Entrepreneur “Employees need a commander who stays the course”

“Employees need a commander who stays the course”





In his book “Entrepreneurs, magicians and prophets: leading organizations in the digital age” (Hermann, November 2019), co-written with François Moreau, president of LHH-Altedia, Alain Bloch, professor of entrepreneurship at HEC, considers that he is more and more difficult for leaders to give meaning to their business.

Why want at all costs to give meaning to entrepreneurial action?

The action of building meaning within the company is at the heart of the activity of the entrepreneur. Sociologist Karl Weick recalls that it is essential to get customers and employees on board, and to coordinate their actions. All stakeholders therefore need to visualize and understand the raison d’être of their company in order to move forward. This meaning is not only to be understood as a direction, but also as an induced system of representations, which allows the entrepreneur to engage the employees’ support.

How to “construct” this meaning?

Much of it comes from the narrative activity of the business owner, from storytelling. But above all, it must be consistent with the achievements: there must not be a lag effect between speech and actions. Stakeholders could indeed see manipulation, which would have catastrophic consequences. It is also important to show a course around the idea of ​​sustainability. The entrepreneur must show that he wants to build something in continuity. It is a strong idea that brings together all the stakeholders of the organization: everyone has an interest in sustainability while profit divides. In this way, we give meaning to the organization and we make it clear that the raison d’être goes beyond the individual: the organization will survive him.

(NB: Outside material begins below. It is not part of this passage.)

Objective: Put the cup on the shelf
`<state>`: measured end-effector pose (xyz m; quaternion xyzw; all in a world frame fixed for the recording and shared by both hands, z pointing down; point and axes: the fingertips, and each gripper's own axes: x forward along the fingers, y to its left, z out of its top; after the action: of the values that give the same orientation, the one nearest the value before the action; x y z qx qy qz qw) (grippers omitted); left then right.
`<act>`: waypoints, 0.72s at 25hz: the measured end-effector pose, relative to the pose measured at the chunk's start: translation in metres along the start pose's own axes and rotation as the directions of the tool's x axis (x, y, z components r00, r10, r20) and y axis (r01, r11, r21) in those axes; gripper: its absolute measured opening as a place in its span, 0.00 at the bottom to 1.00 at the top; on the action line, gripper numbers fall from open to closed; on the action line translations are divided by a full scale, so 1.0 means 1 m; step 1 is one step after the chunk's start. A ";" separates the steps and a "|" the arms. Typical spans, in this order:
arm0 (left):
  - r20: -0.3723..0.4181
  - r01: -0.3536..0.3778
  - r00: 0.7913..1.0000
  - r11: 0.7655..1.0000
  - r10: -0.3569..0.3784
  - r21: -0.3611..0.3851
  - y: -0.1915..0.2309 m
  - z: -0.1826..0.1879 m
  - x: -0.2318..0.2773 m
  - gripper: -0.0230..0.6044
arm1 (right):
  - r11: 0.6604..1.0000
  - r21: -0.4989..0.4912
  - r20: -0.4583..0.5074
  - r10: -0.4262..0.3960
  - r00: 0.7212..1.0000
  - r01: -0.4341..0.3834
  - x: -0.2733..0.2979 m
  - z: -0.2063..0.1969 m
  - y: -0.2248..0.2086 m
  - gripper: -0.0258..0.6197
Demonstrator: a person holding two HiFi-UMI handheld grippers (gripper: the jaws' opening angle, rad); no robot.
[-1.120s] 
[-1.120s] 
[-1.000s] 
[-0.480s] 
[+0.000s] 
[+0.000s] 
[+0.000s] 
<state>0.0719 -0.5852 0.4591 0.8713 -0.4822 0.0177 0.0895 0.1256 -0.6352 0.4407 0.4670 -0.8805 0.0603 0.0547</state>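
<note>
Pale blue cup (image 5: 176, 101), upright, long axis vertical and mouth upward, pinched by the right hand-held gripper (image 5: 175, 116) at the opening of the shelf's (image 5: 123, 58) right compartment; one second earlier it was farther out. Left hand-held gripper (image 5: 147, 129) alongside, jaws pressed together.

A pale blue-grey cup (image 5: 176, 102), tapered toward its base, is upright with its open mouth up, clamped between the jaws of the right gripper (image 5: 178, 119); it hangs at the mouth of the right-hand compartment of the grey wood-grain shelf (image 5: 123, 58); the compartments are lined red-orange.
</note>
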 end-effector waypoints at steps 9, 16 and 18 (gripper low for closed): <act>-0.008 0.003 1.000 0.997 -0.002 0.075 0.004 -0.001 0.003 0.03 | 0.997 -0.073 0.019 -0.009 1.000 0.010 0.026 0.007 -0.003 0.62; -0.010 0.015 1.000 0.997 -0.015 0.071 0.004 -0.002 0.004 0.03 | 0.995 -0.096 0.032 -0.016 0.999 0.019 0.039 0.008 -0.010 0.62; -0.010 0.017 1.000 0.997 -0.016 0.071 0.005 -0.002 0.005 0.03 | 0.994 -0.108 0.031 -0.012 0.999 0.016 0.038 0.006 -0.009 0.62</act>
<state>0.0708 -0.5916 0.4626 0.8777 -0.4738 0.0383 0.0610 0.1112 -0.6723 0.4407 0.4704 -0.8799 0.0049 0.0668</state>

You say that it is also essential to combine the employee’s desire to belong to the company with his need for recognition …

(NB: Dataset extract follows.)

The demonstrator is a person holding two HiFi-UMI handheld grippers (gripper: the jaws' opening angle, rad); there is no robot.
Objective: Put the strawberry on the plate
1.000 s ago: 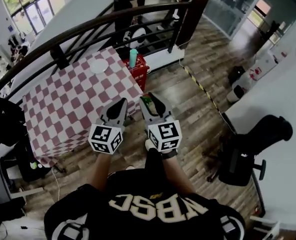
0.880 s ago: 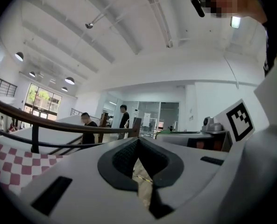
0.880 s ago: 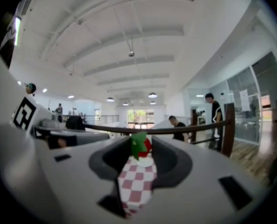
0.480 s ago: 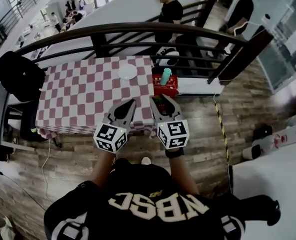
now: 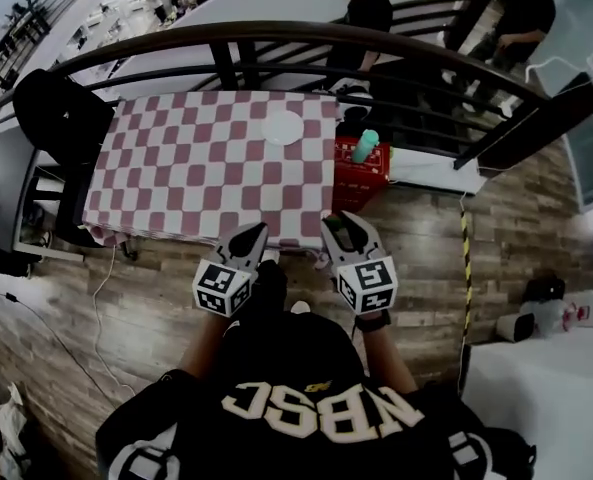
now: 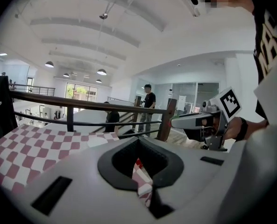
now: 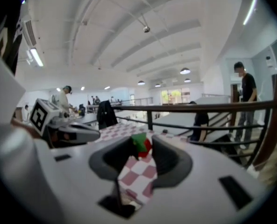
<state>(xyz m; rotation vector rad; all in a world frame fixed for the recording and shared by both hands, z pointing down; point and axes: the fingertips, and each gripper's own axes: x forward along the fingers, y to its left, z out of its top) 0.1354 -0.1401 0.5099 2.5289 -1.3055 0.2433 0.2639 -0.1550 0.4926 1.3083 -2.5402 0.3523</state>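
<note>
A round white plate (image 5: 282, 126) lies on the far side of the red-and-white checked table (image 5: 176, 173). My right gripper (image 5: 344, 230) hovers just short of the table's near edge, shut on a red strawberry with a green top (image 7: 142, 145). The berry sits between the dark pads at the jaw tips. Beside it, my left gripper (image 5: 246, 238) is shut with nothing in it, also short of the near edge. The plate is well beyond both grippers. In the left gripper view the plate (image 6: 99, 142) shows as a pale patch on the cloth.
A red basket (image 5: 361, 160) with a teal bottle (image 5: 364, 145) stands on the floor at the table's right end. A dark curved railing (image 5: 306, 36) runs behind the table. Two people stand beyond it. A black jacket (image 5: 61, 108) hangs at the table's left end.
The head view has swung round, so the table now lies square ahead instead of off to the left. Both grippers keep their place before the body, the strawberry still held.
</note>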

Indeed, it is a theory developed by Emile-Michel Hernandez: the desire to belong to the company and the desire for recognition may appear antagonistic but it is up to the entrepreneur to succeed in satisfying both. To do this, the economist Albert Hirschman suggests speaking out as a means of fighting against the decline of the organization and the defection of employees. It is necessary that everyone can express themselves and that everyone feels that their word is taken into account.

Can the entrepreneur co-construct this meaning with all the collaborators?

We need to build the fate of the organization taking into account all stakeholders. It is important to listen to them, but I think it would be a mistake to fall into the fashion of consensus culture. Because the entrepreneur can take decisions contrary to general opinion. Employees must be able to express themselves, but they need a commander who “stays the course”.

How does the entrepreneur become a prophet and a magician?

In a world more uncertain every day, it becomes more and more difficult to give direction. These uncertainties which surround us, resulting from the digital revolution or the current health crisis, are such that building a business strategy is more a matter of prophecy than of reasoning. The entrepreneur then becomes a little prophet and magician. However, he does not have the right to successive prophecies under penalty of losing the confidence of his collaborators.